Within chain parallelization for a latent variable model

I am fitting a latent variable model. My original code runs with no problem for both real and simulated data; however, it takes too much time. I have access to a computing cluster with as many as 196 cores, so I think I can significantly speed up things. I tried to follow the example at this link to do within-chain parallelization, but I am stuck and don’t want to waste more time if it is not something possible.

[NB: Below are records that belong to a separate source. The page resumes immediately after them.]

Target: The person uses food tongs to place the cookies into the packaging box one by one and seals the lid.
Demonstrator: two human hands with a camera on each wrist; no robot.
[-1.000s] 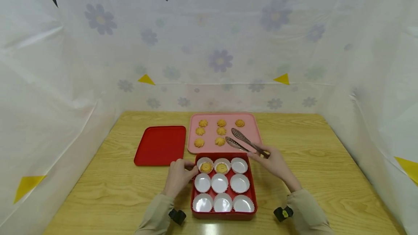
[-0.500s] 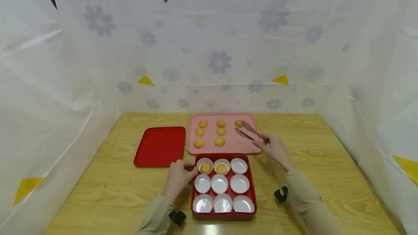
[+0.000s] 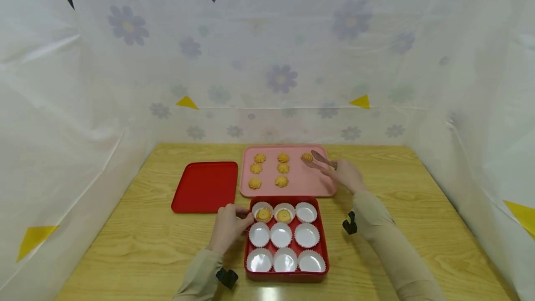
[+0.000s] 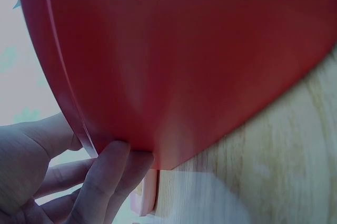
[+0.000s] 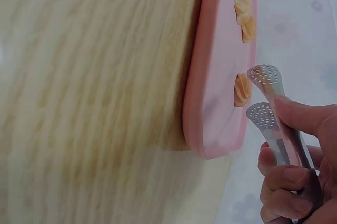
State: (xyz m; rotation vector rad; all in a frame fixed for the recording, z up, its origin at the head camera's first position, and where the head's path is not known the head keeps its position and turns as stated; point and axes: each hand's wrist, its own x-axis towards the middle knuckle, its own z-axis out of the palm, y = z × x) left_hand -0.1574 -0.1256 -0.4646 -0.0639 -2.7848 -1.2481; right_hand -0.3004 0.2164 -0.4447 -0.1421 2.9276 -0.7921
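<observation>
My right hand (image 3: 347,174) holds perforated metal tongs (image 5: 288,129) over the right side of the pink tray (image 3: 305,185). The tongs' parted tips are at a swirled cookie (image 3: 307,157) in the tray's far right corner. My left hand (image 3: 229,225) pinches the upper left wall of the red box (image 3: 286,277), its fingers against the outside and the thumb at the rim. White fluted paper cups (image 3: 307,235) fill the box in rows. Two cups in the far row each hold a cookie (image 3: 284,216); the other cups show bare white bottoms.
More swirled cookies (image 3: 283,168) lie on the tray's left and middle. A flat red square lid or tray (image 3: 206,187) rests on the wooden table (image 3: 138,245), left of the pink tray. Flower-patterned white sheeting (image 3: 251,59) encloses the back and sides.
My right hand has carried the tongs forward across the pink tray, from its near right edge to the far right cookie. My left hand stays at the box.
</observation>
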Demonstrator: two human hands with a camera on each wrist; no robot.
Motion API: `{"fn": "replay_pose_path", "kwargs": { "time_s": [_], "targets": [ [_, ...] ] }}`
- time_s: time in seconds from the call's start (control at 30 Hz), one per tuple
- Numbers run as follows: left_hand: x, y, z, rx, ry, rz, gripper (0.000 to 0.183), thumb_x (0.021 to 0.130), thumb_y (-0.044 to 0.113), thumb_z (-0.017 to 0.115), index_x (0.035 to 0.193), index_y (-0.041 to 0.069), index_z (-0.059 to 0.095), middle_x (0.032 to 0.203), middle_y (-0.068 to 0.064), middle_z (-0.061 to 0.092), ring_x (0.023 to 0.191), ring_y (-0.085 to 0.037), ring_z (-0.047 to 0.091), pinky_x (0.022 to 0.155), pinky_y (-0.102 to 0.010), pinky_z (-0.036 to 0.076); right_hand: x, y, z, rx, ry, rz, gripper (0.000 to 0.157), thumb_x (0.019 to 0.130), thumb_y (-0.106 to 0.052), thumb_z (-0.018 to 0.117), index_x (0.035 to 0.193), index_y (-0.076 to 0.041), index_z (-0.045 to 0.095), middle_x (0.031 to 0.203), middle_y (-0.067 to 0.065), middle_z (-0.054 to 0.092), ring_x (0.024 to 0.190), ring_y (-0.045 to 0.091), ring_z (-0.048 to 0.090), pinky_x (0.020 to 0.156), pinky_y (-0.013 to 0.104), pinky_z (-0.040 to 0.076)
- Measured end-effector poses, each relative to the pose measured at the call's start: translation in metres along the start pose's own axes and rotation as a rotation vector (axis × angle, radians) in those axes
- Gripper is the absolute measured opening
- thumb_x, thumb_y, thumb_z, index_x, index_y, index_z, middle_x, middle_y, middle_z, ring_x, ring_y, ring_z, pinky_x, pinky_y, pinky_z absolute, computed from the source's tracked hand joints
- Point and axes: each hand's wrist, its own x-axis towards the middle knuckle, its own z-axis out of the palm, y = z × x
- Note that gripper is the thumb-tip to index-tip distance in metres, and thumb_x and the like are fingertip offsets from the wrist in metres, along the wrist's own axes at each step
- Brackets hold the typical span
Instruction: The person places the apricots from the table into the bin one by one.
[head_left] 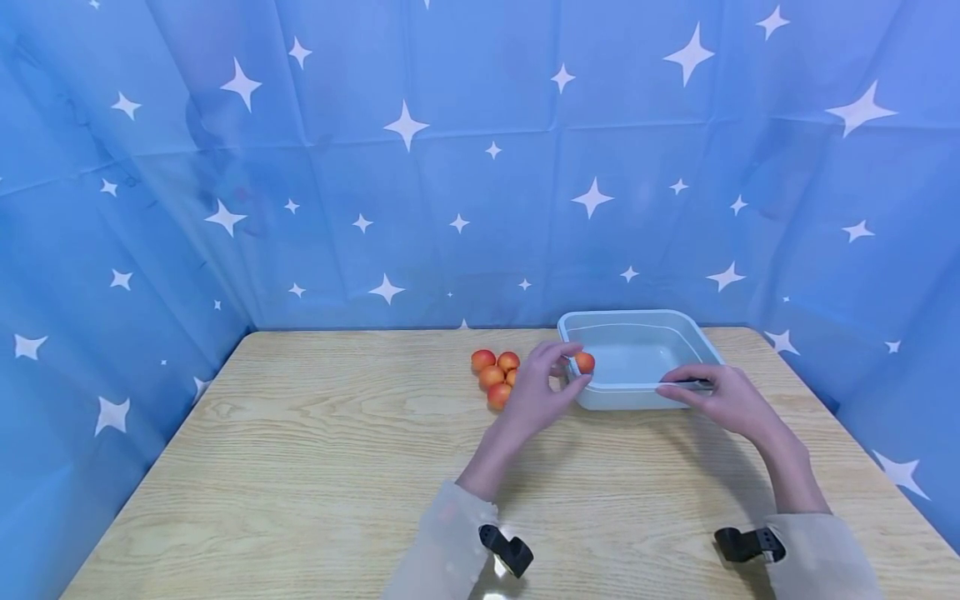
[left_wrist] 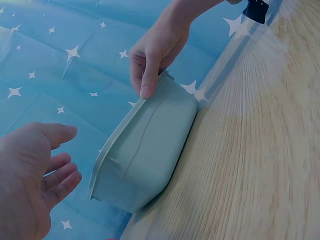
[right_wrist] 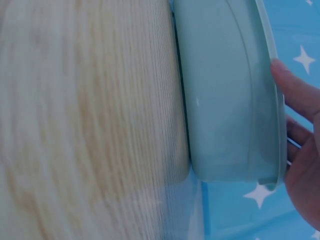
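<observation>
A pale blue-green plastic basin (head_left: 660,398) sits at the back right of the table. My right hand (head_left: 716,396) pinches its near rim towards the right corner, thumb outside and fingers inside. Over the left rim is my left hand (head_left: 536,387), its thumb and fingers spread apart. Right by those fingertips, in the head view, is a small orange-red fruit (head_left: 585,362) that looks like an apricot. In the left wrist view the left hand (left_wrist: 32,175) shows nothing between thumb and fingers; the basin wall (left_wrist: 155,135) faces it, and the fruit is hidden there.
Several more orange-red fruits (head_left: 491,377) lie clustered on the wooden table (head_left: 337,467), just left of the left hand and partly behind it. A blue star-patterned curtain (head_left: 450,167) hangs along the back and both sides. Dark straps with small devices sit at both cuffs.
</observation>
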Motion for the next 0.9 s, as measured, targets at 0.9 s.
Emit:
{"fn": "replay_pose_path", "kwargs": {
  "time_s": [0.9],
  "targets": [
    [-0.020, -0.023, -0.040, 0.144, -0.044, -0.093, 0.043, 0.091, 0.018, 0.077, 0.130, 0.007, 0.064, 0.129, -0.005, 0.061, 0.110, -0.023, 0.060, 0.091, -0.034, 0.055, -0.001, -0.001, 0.000, 0.012, -0.001, 0.003, 0.027, 0.095, -0.034, 0.073, 0.111, -0.013, 0.077, 0.104, 0.004, 0.074, 0.093, 0.019, 0.065, 0.074, 0.030, 0.052]
  ]
}}
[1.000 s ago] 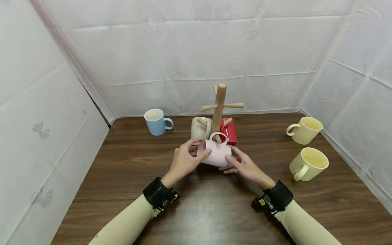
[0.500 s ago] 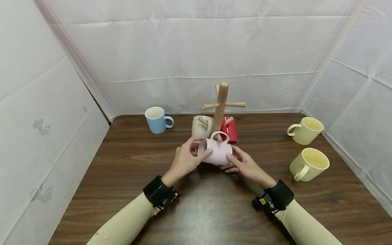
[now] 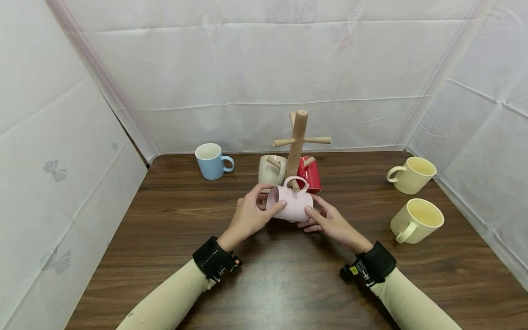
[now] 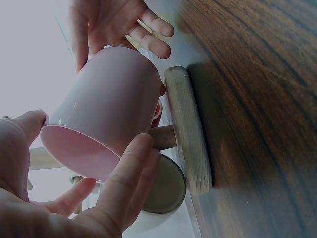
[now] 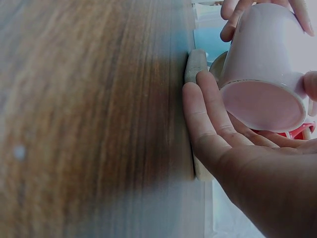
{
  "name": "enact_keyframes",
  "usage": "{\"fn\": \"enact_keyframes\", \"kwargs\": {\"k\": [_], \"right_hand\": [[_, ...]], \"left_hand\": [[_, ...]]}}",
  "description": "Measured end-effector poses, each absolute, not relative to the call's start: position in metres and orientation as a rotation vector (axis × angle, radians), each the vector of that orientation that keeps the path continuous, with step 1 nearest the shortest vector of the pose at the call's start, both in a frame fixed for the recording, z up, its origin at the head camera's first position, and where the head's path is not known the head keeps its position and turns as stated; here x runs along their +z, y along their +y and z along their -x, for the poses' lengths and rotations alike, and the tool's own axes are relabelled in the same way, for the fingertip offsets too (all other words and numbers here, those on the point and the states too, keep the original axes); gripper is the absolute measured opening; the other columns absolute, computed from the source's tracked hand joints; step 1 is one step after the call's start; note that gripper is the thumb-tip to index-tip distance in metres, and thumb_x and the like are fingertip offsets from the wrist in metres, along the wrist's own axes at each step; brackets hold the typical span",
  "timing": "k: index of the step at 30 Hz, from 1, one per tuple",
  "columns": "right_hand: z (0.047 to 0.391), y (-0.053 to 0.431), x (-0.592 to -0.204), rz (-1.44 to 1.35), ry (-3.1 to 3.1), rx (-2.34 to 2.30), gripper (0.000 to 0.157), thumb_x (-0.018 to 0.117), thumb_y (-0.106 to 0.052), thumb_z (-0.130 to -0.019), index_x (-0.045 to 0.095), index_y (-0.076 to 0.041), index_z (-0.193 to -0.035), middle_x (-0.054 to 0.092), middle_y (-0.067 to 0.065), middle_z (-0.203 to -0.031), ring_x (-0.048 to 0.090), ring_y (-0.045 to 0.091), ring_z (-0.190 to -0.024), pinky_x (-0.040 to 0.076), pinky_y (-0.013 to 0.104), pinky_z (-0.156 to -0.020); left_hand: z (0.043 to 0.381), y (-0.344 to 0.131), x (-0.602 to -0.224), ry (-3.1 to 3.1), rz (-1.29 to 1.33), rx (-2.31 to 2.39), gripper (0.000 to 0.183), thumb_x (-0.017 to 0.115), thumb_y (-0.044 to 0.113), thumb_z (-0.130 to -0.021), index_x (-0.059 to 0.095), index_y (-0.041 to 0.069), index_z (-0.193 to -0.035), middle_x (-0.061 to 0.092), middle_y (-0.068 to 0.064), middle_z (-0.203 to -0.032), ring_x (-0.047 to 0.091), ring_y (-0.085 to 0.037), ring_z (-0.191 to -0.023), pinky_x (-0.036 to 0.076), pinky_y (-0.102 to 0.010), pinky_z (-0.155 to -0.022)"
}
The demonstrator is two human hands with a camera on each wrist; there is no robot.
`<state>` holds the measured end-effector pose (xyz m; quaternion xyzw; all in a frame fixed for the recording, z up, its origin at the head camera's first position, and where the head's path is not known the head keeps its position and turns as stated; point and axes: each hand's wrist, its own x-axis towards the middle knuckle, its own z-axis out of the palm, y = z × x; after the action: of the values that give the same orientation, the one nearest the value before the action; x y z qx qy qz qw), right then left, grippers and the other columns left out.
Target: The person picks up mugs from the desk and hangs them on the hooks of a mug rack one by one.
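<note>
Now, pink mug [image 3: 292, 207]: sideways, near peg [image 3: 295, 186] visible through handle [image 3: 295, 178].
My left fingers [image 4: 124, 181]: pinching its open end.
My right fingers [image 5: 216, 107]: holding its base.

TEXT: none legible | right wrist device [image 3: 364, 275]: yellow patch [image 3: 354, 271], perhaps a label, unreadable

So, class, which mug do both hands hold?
The pink mug, tipped sideways: the only pink one, and the only one the left hand and right hand grip.
</note>
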<state>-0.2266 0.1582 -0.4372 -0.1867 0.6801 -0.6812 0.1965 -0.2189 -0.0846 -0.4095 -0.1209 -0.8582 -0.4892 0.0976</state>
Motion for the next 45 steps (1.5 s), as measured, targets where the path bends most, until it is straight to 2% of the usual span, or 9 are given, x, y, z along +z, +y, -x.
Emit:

Below, I will briefly describe the model. I will provide the original code (may not be optimal, but best I could write and runs with no issues). At the very end, I will also provide my attempt to rewrite it for within-chain parallelization and errors I am getting. I appreciate any advice or guidance in the right direction.

Thank you in advance.

Model specification

Y_{ij} | \tau_{tj}, \tau_{cj}, \beta_i, \alpha_i, T_j, C_i \sim N(\mu_{ij},\sigma_i)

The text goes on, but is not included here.